Intellectual Property

   -- Awarded patents in the U.S., Japan, Australia and Brazil for 
      Primer-Switch technology, which is useful for the detection of rare 
      mutations, including cancer biomarkers, found in tissue, blood and CSF 
      using ctDNA analysis through RT-PCR and associated analysis methods, 
      including NGS. 
 
   -- Awarded patents in the U.S., Canada and Hong Kong covering the enhanced 
      detection of cancer cells. These patents expand the Company's IP estate 
      for capturing and detecting rare cells of interest, including CTCs, to 
      aid in the management of patients with cancer. 
 
   -- Awarded a patent in Japan for the use of binding entities in combination 
      with any solid surface to capture and detect any target of interest, 
      including CTCs, from any sample type. This patent combines well with the 
      Company's patented microchannel and cell-staining platforms, and provides 
      opportunities for out-licensing technology with a focus on any target of 
      interest, including single-cell analysis and other methodologies. 
 
   -- Expanded the Company's global IP portfolio to 70 issued patents.

Regulatory Approval

   -- Awarded CE-IVD Mark for the Target Selector(TM) molecular assay EGFR Kit. 
      The CE Mark confirms that Target Selector(TM) kits meet the requirements 
      of the European In-Vitro Diagnostic Devices Directive, and allows Biocept 
      to commercialize these kits throughout the European Union and other 
      geographies that recognize the CE Mark. Molecular assay kits detect key 
      oncogene mutations through the analysis of both FFPE tissue and ctDNA.

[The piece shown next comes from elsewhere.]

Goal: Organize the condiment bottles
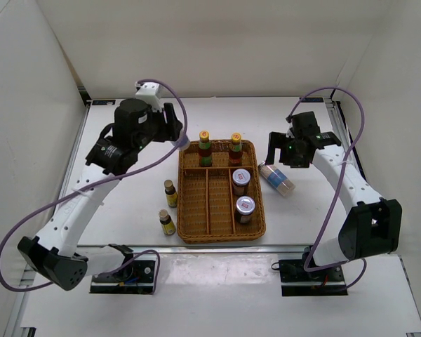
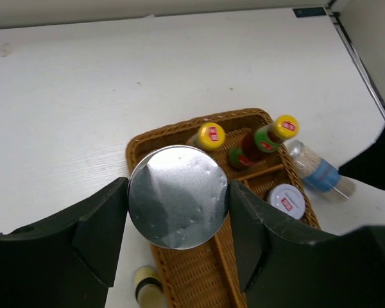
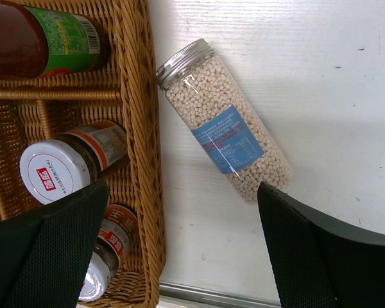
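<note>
I'm pinching one silver-lidded cylinder (image 2: 174, 192) by its sides in the left end effector (image 2: 178, 200), over the wicker tray (image 2: 179, 126), likely aiming for a free slot. The other cylinder (image 3: 221, 131) is lying on the counter (image 3: 321, 77) just beside the tray, between the right end effector's (image 3: 179, 196) spread fingers. The upright red-sauce bottles (image 1: 205, 149) are crowding my descent, and two yellow-labelled bottles (image 1: 170, 193) are waiting outside the tray.

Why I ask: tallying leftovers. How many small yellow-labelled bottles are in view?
2. One yellow-labelled bottle stands on the table beside the wicker tray's left wall; the other stands just nearer the arm bases. Others may be hidden.
</note>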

Fourth Quarter Financial Results

Revenues for the fourth quarter of 2020 were $18.5 million, compared with $1.8 million for the fourth quarter of 2019, with the increase attributable to RT-PCR COVID-19 testing. Revenues for the fourth quarter of 2020 included $18.3 million in commercial test revenue, inclusive of $17.6 million attributable to RT-PCR COVID-19 testing, and $32,000 in development services test revenue and $160,000 in revenue from distributed products, Target Selector(TM) RUO kits, CEE-Sure(R) blood collection tubes and payments from Aegea Biotechnologies for services associated with the development of a COVID-19 assay. Revenues for the fourth quarter of 2019 included $1.6 million in commercial test revenue, $87,000 in development services test revenue and $108,000 in revenue for Target Selector(TM) RUO kits, which were commercially launched in early 2019, and CEE-Sure(R) blood collection tubes.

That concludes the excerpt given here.